We were then left as a compact group of G-Dawg, The Red Max and his Monkey Butler son, Sneaky Pete, Taffy Steve and Tri-Boy, another super strong, super-talented youngster.
At the first, completely innocuous corner we watched one rider in front skid out and slide helplessly across the road. He sat up immediately with seemingly nothing damaged except his pride, but it was a decent reminder we were amongst some fairly sketchy riders and road weavers, with all the reflexes and co-ordination of narcoleptic sloths on diazepam.


I'm constantly amazed by what you can find on the Internet, but who would have though "sloths on bikes" would return so many hits!
I’m constantly amazed by what you can find on the Internet, but who would have thought “sloths on bikes” would return so many hits. What’s wrong with you people?

Having started relatively late there was already a constant stream of amblers and gamblers to negotiate, of all ages, shapes and sizes and on all sorts of bikes; fantastically niche super-expensive, all singing, all dancing, all carbon stealth machines painstakingly crafted by blind Italian artisans, steel vintage road bikes, mountain bikes, city bikes, hybrid bikes, a Raleigh Chopper (a Raleigh Chopper!), tandems and everything in-between. Special mention has to go to the guy on the hand-bike, a truly impressive feat and an utterly brutal exercise to haul himself over all the hills.

The first ramps leading to the climb to the feed station at Nunnykirk saw the Monkey Butler Boy, pushing hard to try and hang onto the wheels. This was his first step up to the bigger league of the B Ride having graduated from the 33 mile ride with flying colours. Having completed the Coast-to-Coast I didn’t think the distance was going to be a problem but the pace was likely to see him blow. Sense prevailed (presumably a first for The Red Max?) and they dropped back to continue in what I assume was a slightly less frenetic manner.

It was on the climb proper up to the Nunnykirk feed-station that we saw the first of the Walking Dead, stumbling and sliding as the gradient got the better of them and clambered off to push their bike uphill.

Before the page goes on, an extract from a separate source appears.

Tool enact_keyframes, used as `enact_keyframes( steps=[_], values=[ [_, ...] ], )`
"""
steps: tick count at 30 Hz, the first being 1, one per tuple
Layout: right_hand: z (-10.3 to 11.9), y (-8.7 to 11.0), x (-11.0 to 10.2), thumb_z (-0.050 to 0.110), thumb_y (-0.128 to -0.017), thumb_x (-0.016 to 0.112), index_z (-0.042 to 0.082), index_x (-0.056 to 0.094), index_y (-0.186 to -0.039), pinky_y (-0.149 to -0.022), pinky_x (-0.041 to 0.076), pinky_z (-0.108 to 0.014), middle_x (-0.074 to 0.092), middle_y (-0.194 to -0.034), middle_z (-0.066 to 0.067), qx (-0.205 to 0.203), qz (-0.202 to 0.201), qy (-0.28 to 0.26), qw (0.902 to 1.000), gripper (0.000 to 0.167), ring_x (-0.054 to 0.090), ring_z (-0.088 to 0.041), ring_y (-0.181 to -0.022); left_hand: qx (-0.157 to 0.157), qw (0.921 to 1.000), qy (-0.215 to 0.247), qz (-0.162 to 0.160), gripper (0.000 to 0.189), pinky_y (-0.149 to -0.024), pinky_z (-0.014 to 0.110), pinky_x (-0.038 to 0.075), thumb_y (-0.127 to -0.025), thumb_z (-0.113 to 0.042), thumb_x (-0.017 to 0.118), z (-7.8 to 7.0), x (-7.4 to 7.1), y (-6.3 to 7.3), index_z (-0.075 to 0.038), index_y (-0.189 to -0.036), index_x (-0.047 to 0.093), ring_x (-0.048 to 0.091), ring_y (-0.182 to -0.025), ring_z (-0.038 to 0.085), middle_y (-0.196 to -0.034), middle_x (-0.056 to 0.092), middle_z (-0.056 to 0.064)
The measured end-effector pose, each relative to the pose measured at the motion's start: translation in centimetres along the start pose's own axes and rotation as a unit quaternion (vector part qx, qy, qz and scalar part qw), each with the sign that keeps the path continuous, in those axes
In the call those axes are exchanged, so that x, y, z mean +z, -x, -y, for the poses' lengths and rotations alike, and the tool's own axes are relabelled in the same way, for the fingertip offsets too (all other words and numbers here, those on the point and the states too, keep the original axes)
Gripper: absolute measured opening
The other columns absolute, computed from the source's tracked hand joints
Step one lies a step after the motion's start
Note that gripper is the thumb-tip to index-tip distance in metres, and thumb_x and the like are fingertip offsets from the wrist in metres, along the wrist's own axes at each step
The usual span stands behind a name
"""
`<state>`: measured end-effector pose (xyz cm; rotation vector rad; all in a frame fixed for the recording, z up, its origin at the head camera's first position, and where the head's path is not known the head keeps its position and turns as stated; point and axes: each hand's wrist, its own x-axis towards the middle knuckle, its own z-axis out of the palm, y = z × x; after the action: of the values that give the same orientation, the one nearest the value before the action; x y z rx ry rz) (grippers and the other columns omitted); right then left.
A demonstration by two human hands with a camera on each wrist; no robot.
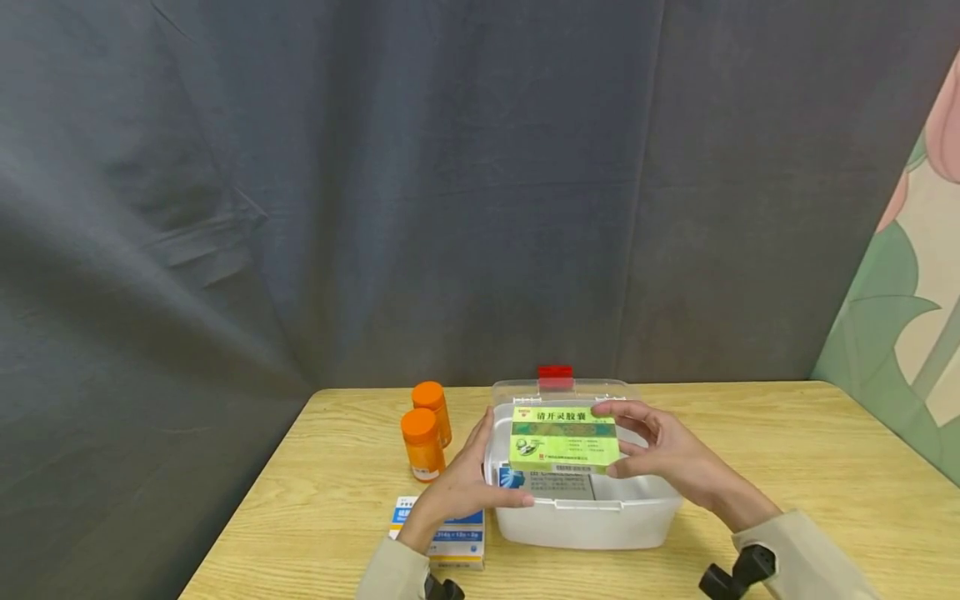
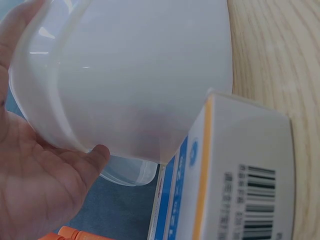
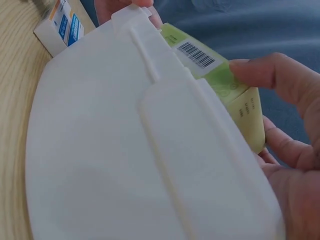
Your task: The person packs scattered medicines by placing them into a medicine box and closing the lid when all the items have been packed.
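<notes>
My right hand (image 1: 660, 446) pinches the right end of a green medicine box (image 1: 564, 440), thumb at the near edge and fingers at the far one. The carton is tilted, held over an open white plastic storage box (image 1: 585, 525). My left hand (image 1: 461, 483) holds that storage box at its left front corner, thumb along the front rim and fingers up the left side. In the left wrist view, a fingertip of this hand presses the outer wall (image 2: 140, 90). Inside lies a white and grey medicine box (image 1: 558, 486), partly covered by the green one.
A blue and white medicine box (image 1: 459, 537) lies left of the storage box, partly behind my left wrist. Two orange bottles (image 1: 423, 446) stand further back. The clear lid (image 1: 517, 389) with its red latch (image 1: 555, 372) is raised behind. A dark curtain (image 1: 480, 208) hangs beyond the table.
</notes>
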<state>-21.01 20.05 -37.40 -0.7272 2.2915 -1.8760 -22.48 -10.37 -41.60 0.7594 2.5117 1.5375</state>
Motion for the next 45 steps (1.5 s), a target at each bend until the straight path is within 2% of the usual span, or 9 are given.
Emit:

This is never a good sign as the route climbs rather unremittingly upwards from this point on. For G-Dawg this hill was also something of a personal epiphany as he remembered his bike did actually come supplied with an inner ring, and luckily it hadn’t atrophied, withered and dropped-off from lack of use. Truth be told I would have been amazed hadn’t worked as its pretty much still in newly-forged, factory fresh and pristine condition, having had little to no use.


G-Dawg demonstrating his gearing choices.
G-Dawg demonstrating his usual gearing choices.

We stopped for a while to re-fill bottles and catch up with a few familiar faces at the feed station, although Sneaky Pete took a flyer with an airy wave of his hand and a promise to “regroup” further down the road.

I quite enjoy the next section climbing up to Rothley Lakes and beyond, it’s a series of long, drags and sharp descents, but the gradient is never too challenging and if you can get the right rhythm you can pretty much sit and spin away. Feeling good I stalked G-Dawg all the way up the climbs, running just on the inside of the white line on the road as we slid past a long line of strugglers and stragglers.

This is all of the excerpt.